* _Required work_: Where an entry contains an image, leave the image out; restate everything else exactly.

----------------------------------------

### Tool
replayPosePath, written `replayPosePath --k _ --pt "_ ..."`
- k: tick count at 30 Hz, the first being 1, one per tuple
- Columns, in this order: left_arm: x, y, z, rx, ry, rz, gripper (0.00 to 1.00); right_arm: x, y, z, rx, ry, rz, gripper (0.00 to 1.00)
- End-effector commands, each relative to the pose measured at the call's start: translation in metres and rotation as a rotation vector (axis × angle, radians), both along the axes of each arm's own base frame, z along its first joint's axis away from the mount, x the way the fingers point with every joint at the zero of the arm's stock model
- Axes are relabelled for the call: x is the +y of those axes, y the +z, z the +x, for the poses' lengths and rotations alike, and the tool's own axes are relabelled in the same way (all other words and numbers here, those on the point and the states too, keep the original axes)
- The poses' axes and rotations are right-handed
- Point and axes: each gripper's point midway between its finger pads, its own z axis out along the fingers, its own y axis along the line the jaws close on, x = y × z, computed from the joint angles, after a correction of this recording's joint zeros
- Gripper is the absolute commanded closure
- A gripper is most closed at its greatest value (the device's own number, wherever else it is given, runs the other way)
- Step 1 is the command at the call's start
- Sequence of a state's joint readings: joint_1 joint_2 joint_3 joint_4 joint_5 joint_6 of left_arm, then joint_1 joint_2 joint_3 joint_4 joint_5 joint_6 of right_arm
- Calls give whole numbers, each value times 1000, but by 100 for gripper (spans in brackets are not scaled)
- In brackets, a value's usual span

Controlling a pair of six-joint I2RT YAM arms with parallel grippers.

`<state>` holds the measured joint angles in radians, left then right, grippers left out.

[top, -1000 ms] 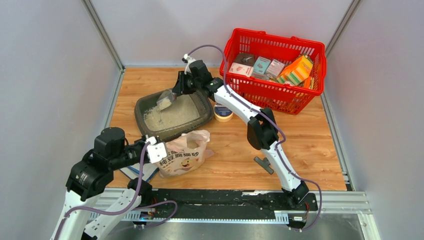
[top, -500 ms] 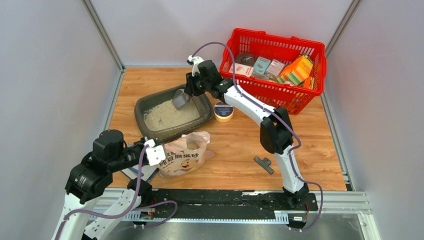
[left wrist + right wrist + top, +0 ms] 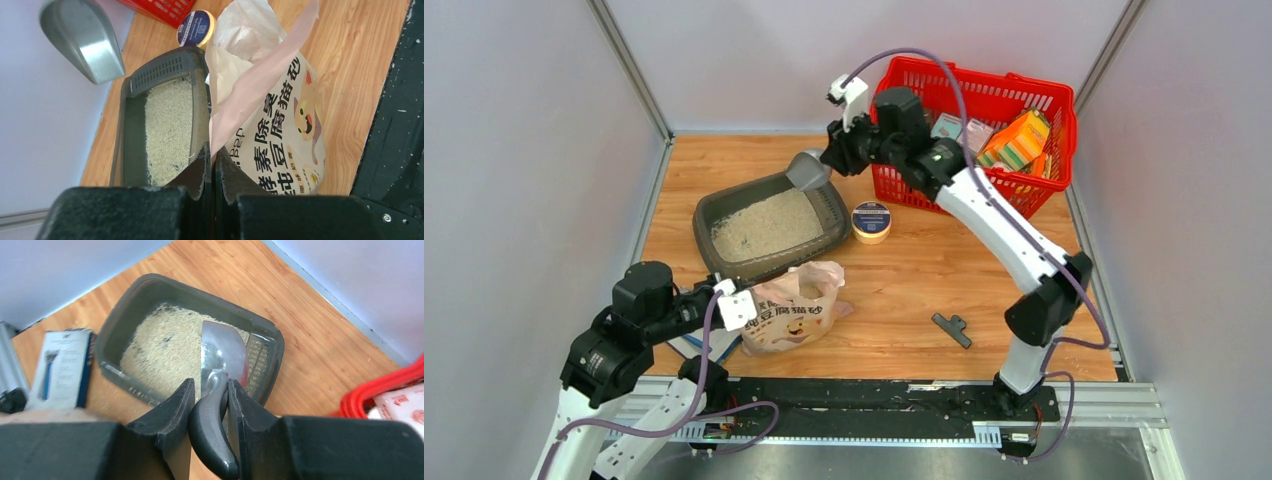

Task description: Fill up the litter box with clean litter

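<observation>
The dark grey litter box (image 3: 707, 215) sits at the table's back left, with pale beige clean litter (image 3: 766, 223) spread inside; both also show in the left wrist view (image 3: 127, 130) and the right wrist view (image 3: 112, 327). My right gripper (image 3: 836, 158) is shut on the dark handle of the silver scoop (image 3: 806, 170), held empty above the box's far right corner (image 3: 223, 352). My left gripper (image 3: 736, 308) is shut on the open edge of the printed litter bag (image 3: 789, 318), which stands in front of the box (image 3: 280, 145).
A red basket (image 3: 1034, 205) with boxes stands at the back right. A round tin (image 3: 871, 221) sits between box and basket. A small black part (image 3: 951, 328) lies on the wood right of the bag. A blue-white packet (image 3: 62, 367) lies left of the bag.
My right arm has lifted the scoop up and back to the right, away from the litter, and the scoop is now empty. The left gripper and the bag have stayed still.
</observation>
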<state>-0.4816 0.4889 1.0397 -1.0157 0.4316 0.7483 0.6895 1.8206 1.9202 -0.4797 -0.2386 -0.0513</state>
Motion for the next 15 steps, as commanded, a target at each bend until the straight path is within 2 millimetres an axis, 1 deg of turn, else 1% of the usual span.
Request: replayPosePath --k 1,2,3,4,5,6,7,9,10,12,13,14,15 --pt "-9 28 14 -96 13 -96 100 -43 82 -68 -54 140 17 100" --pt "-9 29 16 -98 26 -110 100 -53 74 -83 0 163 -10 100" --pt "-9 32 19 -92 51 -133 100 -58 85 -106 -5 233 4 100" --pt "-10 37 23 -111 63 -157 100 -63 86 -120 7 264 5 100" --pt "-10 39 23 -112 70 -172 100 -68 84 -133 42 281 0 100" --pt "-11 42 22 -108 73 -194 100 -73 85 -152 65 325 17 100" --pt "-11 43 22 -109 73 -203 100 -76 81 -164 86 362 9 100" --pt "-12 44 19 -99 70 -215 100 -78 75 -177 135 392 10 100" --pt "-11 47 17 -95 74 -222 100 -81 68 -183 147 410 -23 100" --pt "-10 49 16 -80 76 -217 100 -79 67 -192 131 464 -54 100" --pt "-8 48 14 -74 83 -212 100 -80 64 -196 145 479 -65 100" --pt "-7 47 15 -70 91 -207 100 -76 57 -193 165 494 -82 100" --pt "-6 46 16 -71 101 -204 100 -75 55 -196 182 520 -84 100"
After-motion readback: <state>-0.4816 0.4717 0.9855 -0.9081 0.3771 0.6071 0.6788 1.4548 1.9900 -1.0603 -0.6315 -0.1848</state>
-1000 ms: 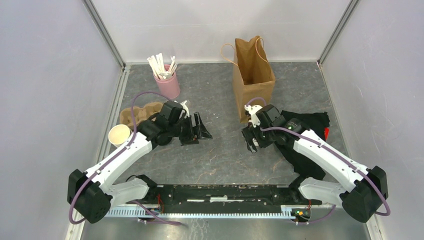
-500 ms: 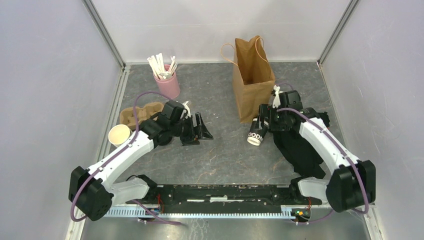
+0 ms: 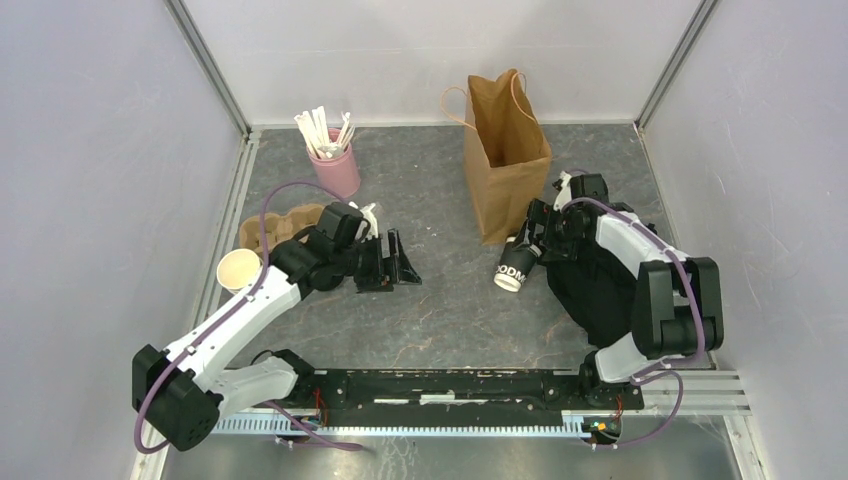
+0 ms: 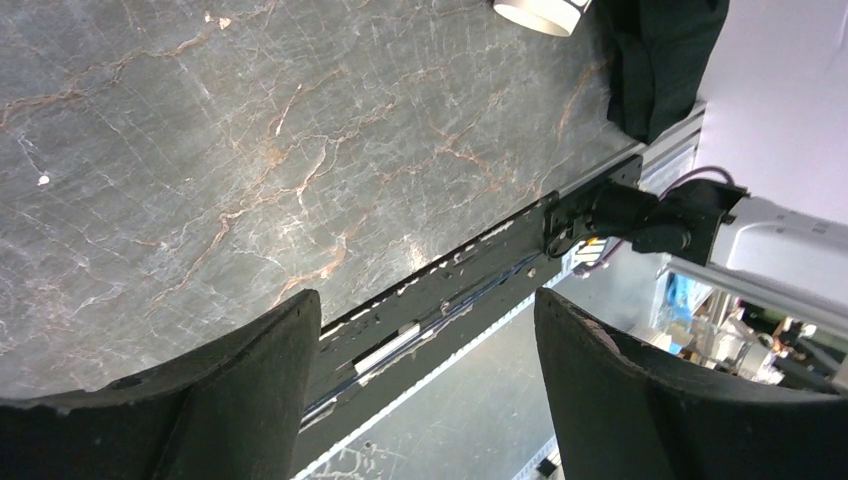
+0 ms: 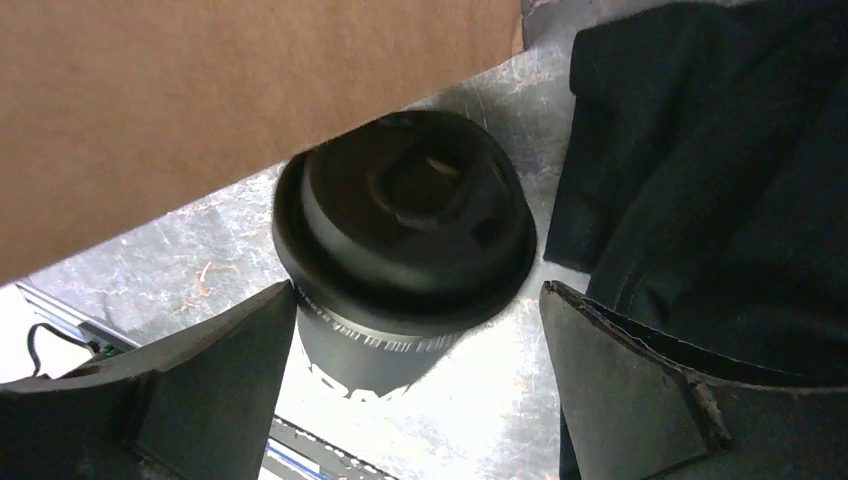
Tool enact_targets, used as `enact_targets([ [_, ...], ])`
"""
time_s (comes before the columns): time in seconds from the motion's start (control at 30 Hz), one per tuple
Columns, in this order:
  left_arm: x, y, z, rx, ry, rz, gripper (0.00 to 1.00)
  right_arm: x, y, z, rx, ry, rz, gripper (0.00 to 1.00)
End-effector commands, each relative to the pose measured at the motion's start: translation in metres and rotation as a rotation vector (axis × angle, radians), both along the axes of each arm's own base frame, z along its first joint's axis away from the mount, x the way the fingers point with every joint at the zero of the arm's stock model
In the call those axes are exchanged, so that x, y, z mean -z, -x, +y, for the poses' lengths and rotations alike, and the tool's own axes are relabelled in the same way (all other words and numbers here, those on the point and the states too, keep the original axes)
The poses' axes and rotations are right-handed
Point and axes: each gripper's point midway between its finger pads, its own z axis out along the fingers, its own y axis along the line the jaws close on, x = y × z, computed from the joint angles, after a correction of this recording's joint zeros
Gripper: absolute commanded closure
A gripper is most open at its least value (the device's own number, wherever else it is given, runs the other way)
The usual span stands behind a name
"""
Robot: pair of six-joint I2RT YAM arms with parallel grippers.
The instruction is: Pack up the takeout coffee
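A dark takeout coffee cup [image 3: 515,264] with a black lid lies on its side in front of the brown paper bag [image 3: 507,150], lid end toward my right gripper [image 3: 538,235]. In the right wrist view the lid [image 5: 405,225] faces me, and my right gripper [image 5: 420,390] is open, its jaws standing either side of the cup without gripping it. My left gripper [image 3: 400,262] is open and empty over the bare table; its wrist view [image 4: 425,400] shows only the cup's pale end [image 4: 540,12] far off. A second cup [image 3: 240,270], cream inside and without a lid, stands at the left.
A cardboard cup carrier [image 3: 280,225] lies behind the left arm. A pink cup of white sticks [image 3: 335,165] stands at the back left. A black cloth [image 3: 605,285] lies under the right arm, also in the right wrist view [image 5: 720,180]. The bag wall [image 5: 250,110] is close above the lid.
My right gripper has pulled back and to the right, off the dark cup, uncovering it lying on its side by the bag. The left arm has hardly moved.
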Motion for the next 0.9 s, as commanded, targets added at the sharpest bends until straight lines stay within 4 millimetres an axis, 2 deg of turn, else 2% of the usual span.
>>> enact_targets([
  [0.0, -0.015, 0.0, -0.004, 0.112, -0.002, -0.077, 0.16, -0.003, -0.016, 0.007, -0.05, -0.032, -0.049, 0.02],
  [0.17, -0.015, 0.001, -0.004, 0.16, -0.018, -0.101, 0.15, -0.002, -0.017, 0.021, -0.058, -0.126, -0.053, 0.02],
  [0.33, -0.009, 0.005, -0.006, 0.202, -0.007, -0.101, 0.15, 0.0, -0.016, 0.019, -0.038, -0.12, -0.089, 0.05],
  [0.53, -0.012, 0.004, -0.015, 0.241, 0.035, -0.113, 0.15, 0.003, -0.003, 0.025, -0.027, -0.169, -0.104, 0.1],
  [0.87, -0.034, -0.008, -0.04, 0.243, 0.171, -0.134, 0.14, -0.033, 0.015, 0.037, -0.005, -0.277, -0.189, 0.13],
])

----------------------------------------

* _Task output_:
### Tool
replayPosePath, written `replayPosePath --k _ --pt "_ ..."`
- k: tick count at 30 Hz, the first being 1, one per tuple
- Columns, in this order: left_arm: x, y, z, rx, ry, rz, gripper (0.00 to 1.00); right_arm: x, y, z, rx, ry, rz, gripper (0.00 to 1.00)
- End-effector commands, each relative to the pose measured at the call's start: translation in metres and rotation as a rotation vector (axis × angle, radians), both along the axes of each arm's own base frame, z along its first joint's axis away from the mount, x the way the fingers point with every joint at the zero of the arm's stock model
- Axes are relabelled for the call: x is the +y of those axes, y the +z, z the +x, for the poses' lengths and rotations alike, and the tool's own axes are relabelled in the same way (all other words and numbers here, those on the point and the states too, keep the original axes)
- The poses' axes and rotations are right-handed
- Point and axes: each gripper's point midway between its finger pads, its own z axis out along the fingers, its own y axis along the line the jaws close on, x = y × z, computed from the joint angles, after a correction of this recording's joint zeros
- Gripper is the absolute commanded closure
- A gripper is most closed at its greatest value (the device's own number, wherever else it is given, runs the other way)
- Step 1 is the command at the call's start
- Sequence of a state's joint readings: joint_1 joint_2 joint_3 joint_4 joint_5 joint_6 of left_arm, then joint_1 joint_2 joint_3 joint_4 joint_5 joint_6 of right_arm
- Calls give whole numbers, each value times 1000, but by 100 for gripper (spans in brackets are not scaled)
- In brackets, a value's usual span

Controlling a pair of six-joint I2RT YAM arms with parallel grippers.

`<state>` holds the measured joint angles in radians, left then right, grippers left out.

[top, -1000 ms] 
[top, -500 ms] 
[left wrist + right wrist + top, +0 ms] 

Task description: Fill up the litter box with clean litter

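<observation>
The dark grey litter box (image 3: 707, 215) sits at the table's back left, with pale beige clean litter (image 3: 766, 223) spread inside; both also show in the left wrist view (image 3: 127, 130) and the right wrist view (image 3: 112, 327). My right gripper (image 3: 836, 158) is shut on the dark handle of the silver scoop (image 3: 806, 170), held empty above the box's far right corner (image 3: 223, 352). My left gripper (image 3: 736, 308) is shut on the open edge of the printed litter bag (image 3: 789, 318), which stands in front of the box (image 3: 280, 145).
A red basket (image 3: 1034, 205) with boxes stands at the back right. A round tin (image 3: 871, 221) sits between box and basket. A small black part (image 3: 951, 328) lies on the wood right of the bag. A blue-white packet (image 3: 62, 367) lies left of the bag.
My right arm has lifted the scoop up and back to the right, away from the litter, and the scoop is now empty. The left gripper and the bag have stayed still.
</observation>
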<state>-0.4816 0.4889 1.0397 -1.0157 0.4316 0.7483 0.6895 1.8206 1.9202 -0.4797 -0.2386 -0.0513</state>
Motion for the next 15 steps, as commanded, a target at each bend until the straight path is within 2 millimetres an axis, 1 deg of turn, else 1% of the usual span.
Request: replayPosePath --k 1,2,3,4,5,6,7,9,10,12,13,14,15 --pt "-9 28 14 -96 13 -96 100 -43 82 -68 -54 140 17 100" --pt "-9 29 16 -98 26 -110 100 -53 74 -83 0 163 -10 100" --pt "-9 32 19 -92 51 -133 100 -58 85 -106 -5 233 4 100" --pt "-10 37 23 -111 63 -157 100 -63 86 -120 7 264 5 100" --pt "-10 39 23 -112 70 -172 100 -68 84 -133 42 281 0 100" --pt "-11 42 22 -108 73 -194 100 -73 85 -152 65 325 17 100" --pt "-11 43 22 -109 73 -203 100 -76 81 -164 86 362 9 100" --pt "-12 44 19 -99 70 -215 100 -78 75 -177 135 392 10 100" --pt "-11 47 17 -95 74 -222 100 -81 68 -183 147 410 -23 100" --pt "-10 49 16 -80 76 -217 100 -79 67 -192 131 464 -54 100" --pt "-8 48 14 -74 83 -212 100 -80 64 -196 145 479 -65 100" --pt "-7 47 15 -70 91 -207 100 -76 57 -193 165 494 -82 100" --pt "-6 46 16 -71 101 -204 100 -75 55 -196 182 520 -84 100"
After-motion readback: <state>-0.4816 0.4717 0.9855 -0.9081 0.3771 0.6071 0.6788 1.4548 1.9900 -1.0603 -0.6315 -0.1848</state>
-1000 ms: 
-500 ms: 
+0 ms: 
+0 ms: 
+0 ms: 
Tool enact_targets, used as `enact_targets([ [_, ...], ])`
"""
time_s (comes before the columns): time in seconds from the motion's start (control at 30 Hz), one per tuple
Columns, in this order:
  left_arm: x, y, z, rx, ry, rz, gripper (0.00 to 1.00)
  right_arm: x, y, z, rx, ry, rz, gripper (0.00 to 1.00)
End-effector commands, each relative to the pose measured at the motion's start: translation in metres and rotation as a rotation vector (axis × angle, radians), both along the axes of each arm's own base frame, z along its first joint's axis away from the mount, x the way the fingers point with every joint at the zero of the arm's stock model
In the call those axes are exchanged, so that x, y, z mean -z, -x, +y, for the poses' lengths and rotations alike, and the tool's own axes are relabelled in the same way (all other words and numbers here, those on the point and the states too, keep the original axes)
The poses' axes and rotations are right-handed
Point and axes: each gripper's point midway between its finger pads, its own z axis out along the fingers, its own y axis along the line the jaws close on, x = y × z, computed from the joint angles, after a correction of this recording's joint zeros
Gripper: absolute commanded closure
A gripper is most open at its least value (the device's own number, wherever else it is given, runs the other way)
The usual span stands behind a name
"""
Robot: pair of six-joint I2RT YAM arms with parallel grippers.
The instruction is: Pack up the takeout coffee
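A dark takeout coffee cup [image 3: 515,264] with a black lid lies on its side in front of the brown paper bag [image 3: 507,150], lid end toward my right gripper [image 3: 538,235]. In the right wrist view the lid [image 5: 405,225] faces me, and my right gripper [image 5: 420,390] is open, its jaws standing either side of the cup without gripping it. My left gripper [image 3: 400,262] is open and empty over the bare table; its wrist view [image 4: 425,400] shows only the cup's pale end [image 4: 540,12] far off. A second cup [image 3: 240,270], cream inside and without a lid, stands at the left.
A cardboard cup carrier [image 3: 280,225] lies behind the left arm. A pink cup of white sticks [image 3: 335,165] stands at the back left. A black cloth [image 3: 605,285] lies under the right arm, also in the right wrist view [image 5: 720,180]. The bag wall [image 5: 250,110] is close above the lid.
My right gripper has pulled back and to the right, off the dark cup, uncovering it lying on its side by the bag. The left arm has hardly moved.
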Motion for the next 0.9 s, as commanded, targets added at the sharpest bends until straight lines stay within 4 millimetres an axis, 2 deg of turn, else 2% of the usual span.
>>> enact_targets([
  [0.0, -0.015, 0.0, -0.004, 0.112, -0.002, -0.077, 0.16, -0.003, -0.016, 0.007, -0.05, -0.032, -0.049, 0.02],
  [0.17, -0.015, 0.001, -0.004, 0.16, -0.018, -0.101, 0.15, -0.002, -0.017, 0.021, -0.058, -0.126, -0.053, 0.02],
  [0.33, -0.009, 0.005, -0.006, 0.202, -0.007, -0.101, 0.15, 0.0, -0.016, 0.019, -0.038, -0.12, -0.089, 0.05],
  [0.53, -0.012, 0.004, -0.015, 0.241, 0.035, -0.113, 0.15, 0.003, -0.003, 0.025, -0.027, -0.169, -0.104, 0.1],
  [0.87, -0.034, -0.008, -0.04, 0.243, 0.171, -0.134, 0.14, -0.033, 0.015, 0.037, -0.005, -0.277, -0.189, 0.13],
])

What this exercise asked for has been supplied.